» **DIRECTIONS**:
Your response should be every line from the entries that includes the string "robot".

» **RECORDS SUPPLIED**:
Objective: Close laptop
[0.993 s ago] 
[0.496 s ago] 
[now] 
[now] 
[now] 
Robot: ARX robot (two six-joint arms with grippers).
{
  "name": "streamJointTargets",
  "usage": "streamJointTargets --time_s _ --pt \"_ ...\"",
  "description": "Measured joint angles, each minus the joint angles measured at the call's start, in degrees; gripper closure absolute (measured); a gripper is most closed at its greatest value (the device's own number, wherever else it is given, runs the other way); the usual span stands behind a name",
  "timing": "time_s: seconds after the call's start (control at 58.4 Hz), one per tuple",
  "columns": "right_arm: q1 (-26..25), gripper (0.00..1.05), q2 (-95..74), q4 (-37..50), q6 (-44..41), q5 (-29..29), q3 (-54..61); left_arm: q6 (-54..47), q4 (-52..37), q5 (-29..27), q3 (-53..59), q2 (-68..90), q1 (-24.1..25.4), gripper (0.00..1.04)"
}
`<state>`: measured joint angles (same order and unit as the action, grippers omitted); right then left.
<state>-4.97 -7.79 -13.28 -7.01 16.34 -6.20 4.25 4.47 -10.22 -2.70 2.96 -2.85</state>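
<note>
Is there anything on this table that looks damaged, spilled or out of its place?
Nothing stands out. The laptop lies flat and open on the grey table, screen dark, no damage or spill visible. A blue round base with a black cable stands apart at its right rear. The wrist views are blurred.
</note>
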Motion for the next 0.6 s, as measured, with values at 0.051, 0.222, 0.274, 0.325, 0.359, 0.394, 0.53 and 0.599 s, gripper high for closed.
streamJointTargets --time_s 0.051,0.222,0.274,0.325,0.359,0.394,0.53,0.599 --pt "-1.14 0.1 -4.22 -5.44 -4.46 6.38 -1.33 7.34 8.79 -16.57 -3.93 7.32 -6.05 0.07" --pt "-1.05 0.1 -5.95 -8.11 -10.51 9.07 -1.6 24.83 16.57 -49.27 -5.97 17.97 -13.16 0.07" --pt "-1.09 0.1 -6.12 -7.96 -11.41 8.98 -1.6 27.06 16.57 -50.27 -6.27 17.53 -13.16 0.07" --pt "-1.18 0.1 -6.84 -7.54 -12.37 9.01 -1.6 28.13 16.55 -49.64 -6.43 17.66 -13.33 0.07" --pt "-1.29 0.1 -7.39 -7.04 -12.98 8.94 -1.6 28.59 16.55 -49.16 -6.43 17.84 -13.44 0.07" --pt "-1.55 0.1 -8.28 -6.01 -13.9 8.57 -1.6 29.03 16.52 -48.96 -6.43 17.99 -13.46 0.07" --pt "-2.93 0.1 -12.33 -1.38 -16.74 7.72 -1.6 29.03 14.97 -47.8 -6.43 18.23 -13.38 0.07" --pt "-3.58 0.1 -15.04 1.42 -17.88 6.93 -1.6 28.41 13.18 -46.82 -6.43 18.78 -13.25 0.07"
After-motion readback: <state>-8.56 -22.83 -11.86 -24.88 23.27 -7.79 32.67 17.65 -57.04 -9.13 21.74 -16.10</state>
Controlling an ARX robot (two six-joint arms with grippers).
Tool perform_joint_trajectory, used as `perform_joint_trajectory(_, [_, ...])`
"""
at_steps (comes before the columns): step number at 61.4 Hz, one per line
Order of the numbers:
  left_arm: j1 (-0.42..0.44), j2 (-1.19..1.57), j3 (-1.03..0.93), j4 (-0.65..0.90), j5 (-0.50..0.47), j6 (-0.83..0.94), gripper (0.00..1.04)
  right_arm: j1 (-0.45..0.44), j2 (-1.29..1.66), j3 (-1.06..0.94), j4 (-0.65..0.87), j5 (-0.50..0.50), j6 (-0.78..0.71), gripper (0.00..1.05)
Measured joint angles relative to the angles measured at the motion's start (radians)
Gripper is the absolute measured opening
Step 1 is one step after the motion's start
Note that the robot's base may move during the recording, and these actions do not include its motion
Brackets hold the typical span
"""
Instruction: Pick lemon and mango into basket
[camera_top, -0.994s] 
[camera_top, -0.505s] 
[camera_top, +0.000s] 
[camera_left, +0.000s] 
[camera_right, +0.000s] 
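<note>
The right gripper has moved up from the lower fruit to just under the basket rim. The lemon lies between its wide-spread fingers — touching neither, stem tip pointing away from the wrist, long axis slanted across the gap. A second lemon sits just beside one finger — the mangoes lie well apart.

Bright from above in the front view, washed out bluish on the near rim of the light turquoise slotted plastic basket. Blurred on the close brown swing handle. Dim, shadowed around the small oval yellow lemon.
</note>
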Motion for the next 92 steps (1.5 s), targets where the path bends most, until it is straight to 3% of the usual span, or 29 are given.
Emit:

» **SOLUTION BELOW**:
Robot: ARX robot (two six-joint arms with grippers).
Controlling an ARX robot (two six-joint arms with grippers).
Note that the robot's base may move during the recording, and these actions do not include its motion

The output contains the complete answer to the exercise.